DAVID Davis has confirmed that Britain will pay “roughly” £10 billion a year during a two-year transition period to EU coffers but he insisted suggestions that the overall divorce bill could be as high as £40bn were “made up”.

The Brexit Secretary, appearing on BBC TV’s Andrew Marr Show, stressed how UK officials would continue to go through the EU’s arguments on the financial settlement line by line, challenging their legal basis.

But he went on: “That doesn't mean that we want to see our allies and friends in Europe massively disadvantaged in the next few years and that's what we're aiming not to do."

Asked about claims by "Brussels sources" quoted as saying the final settlement could be around £40bn, Mr Davis replied: "They sort of made that up too."

He added: "I'm not going to do an actual number on air, it would be ridiculous to do that, but we have a fairly clear idea where we're going on this."

In her speech on Friday, Theresa May sought to reassure member states that they would not lose out financially during the current EU budget period - which runs to 2020 - in a bid to end the stalemate in the Brussels negotiations.

However, hopes in Downing Street that her address would also end the Cabinet tensions over Brexit appear to have come to nothing after it was reported that Boris Johnson, the Foreign Secretary, was seeking assurances that Britain would not adopt any new EU rules during the transition period.

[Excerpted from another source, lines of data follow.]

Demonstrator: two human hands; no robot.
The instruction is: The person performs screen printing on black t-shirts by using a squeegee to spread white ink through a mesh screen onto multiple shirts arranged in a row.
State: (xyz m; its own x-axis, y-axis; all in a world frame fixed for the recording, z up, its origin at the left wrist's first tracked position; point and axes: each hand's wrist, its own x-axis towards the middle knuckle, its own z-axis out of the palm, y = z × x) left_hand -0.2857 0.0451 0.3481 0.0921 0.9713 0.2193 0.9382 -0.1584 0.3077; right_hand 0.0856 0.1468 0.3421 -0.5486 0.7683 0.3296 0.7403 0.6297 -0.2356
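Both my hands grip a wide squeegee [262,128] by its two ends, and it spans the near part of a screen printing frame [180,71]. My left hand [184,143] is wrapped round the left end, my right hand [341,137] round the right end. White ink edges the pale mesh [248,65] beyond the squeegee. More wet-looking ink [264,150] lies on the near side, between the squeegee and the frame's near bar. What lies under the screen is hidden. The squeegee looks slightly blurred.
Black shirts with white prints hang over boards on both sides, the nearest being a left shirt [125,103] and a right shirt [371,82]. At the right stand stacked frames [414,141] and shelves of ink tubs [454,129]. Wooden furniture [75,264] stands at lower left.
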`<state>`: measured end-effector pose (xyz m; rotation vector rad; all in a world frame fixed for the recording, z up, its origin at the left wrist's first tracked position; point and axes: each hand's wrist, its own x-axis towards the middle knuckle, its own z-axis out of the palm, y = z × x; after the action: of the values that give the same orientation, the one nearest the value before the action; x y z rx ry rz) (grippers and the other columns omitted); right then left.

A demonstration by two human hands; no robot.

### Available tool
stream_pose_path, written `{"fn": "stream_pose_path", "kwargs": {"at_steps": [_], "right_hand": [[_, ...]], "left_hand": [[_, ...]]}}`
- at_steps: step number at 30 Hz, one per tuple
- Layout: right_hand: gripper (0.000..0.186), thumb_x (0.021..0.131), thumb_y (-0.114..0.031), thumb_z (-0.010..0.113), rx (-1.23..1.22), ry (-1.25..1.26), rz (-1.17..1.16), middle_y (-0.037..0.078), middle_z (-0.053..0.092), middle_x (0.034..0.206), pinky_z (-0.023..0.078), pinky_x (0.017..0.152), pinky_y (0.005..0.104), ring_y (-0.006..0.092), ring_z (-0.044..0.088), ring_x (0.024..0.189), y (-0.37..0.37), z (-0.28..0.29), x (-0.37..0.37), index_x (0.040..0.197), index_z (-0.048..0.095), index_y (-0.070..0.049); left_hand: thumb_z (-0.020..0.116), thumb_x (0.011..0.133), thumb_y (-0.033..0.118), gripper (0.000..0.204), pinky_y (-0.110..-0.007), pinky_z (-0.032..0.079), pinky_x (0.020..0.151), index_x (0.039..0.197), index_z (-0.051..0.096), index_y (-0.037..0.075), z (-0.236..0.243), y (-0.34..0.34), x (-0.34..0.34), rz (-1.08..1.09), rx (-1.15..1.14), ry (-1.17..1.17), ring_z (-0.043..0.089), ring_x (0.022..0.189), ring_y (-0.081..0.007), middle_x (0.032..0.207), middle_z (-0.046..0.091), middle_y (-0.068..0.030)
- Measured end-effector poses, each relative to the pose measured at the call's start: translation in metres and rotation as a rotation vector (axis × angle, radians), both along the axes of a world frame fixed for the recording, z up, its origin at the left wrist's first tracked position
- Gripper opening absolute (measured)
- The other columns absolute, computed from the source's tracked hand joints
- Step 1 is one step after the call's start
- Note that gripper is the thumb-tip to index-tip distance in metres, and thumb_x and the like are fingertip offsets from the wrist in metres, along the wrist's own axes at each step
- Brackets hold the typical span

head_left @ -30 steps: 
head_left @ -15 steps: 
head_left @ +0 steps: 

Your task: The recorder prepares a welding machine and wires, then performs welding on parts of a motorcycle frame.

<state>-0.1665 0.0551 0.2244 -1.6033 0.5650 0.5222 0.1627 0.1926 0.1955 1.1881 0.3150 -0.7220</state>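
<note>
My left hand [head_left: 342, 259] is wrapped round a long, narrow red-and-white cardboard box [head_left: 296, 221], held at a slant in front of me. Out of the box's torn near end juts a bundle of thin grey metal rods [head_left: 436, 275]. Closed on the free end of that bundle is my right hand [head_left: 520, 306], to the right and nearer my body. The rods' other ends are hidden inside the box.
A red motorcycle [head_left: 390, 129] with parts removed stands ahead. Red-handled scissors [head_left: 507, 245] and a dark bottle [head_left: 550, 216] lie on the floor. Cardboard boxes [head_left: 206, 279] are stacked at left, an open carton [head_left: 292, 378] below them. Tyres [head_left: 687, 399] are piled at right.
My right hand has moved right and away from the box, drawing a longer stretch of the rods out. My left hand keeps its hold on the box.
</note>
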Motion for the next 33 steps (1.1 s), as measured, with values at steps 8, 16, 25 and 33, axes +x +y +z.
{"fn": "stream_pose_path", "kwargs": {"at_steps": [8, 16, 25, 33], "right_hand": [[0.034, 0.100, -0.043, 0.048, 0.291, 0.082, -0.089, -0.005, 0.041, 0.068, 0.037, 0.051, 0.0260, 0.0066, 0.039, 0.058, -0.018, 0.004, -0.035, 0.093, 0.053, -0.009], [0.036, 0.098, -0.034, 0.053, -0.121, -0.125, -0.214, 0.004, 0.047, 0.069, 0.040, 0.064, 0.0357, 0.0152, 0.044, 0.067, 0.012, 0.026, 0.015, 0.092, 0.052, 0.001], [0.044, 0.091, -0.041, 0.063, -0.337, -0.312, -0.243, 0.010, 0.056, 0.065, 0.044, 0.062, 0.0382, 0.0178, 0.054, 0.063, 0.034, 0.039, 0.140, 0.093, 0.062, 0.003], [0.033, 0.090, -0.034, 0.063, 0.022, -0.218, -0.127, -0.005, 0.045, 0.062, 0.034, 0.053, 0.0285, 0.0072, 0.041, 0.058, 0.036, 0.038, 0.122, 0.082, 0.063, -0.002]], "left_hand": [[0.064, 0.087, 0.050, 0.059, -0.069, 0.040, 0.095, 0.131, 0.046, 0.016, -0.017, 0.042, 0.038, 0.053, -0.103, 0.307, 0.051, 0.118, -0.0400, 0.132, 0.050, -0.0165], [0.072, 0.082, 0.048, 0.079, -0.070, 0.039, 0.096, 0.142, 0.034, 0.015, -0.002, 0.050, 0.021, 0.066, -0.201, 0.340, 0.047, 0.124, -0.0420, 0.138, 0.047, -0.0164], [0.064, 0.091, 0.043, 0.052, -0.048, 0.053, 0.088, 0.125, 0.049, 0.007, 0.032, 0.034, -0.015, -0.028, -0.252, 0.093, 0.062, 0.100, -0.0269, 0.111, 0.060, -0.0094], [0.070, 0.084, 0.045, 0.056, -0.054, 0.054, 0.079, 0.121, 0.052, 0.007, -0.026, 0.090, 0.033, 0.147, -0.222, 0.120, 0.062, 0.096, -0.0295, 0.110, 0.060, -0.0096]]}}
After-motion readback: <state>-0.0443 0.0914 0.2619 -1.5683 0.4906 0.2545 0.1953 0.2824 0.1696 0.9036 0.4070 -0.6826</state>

Yet Mr Davis made clear that while the UK would be leaving the jurisdiction of the European Court of Justice, the existing arrangements would apply during the transition.

"We'll come out from under the jurisdiction and the lawmaking of the European Union, we'll have a couple of years which allows people to adapt," he said.

A Department for Exiting the EU source later said: "The framework for this period would be the existing structure of EU rules and regulations."

In her speech, the Prime Minister said EU nationals would still be able to come to live in and work in the UK during the transition period, although they would have to register with the UK authorities.

She also promised the rights of EU citizens living in the UK would be written into British law and that the British courts would be able to take account of the rulings of the ECJ.

However, Mr Davis made clear they would not be able to enforce their rights through the ECJ as the EU has been demanding.

"That's not going to happen,” he insisted. “Basically, the aim with the withdrawal treaty will be to have British citizens in Europe and European citizens in Britain treated broadly similarly. We are not under any circumstances going to be accepting the overarching supremacy of the European Court. That's going."

The Brexit Secretary said it was "quite likely" that there would be a system of joint EU-UK courts to resolve disputes in this and other areas.

"Most international treaties, the Canadian-European trade treaty for example, have arbitration mechanisms that work between the two countries.

"Normally what happens is, it's something like one of theirs, one of ours and one neutral panel, or something like that. And that's almost certainly where we'll end up on this," added Mr Davis.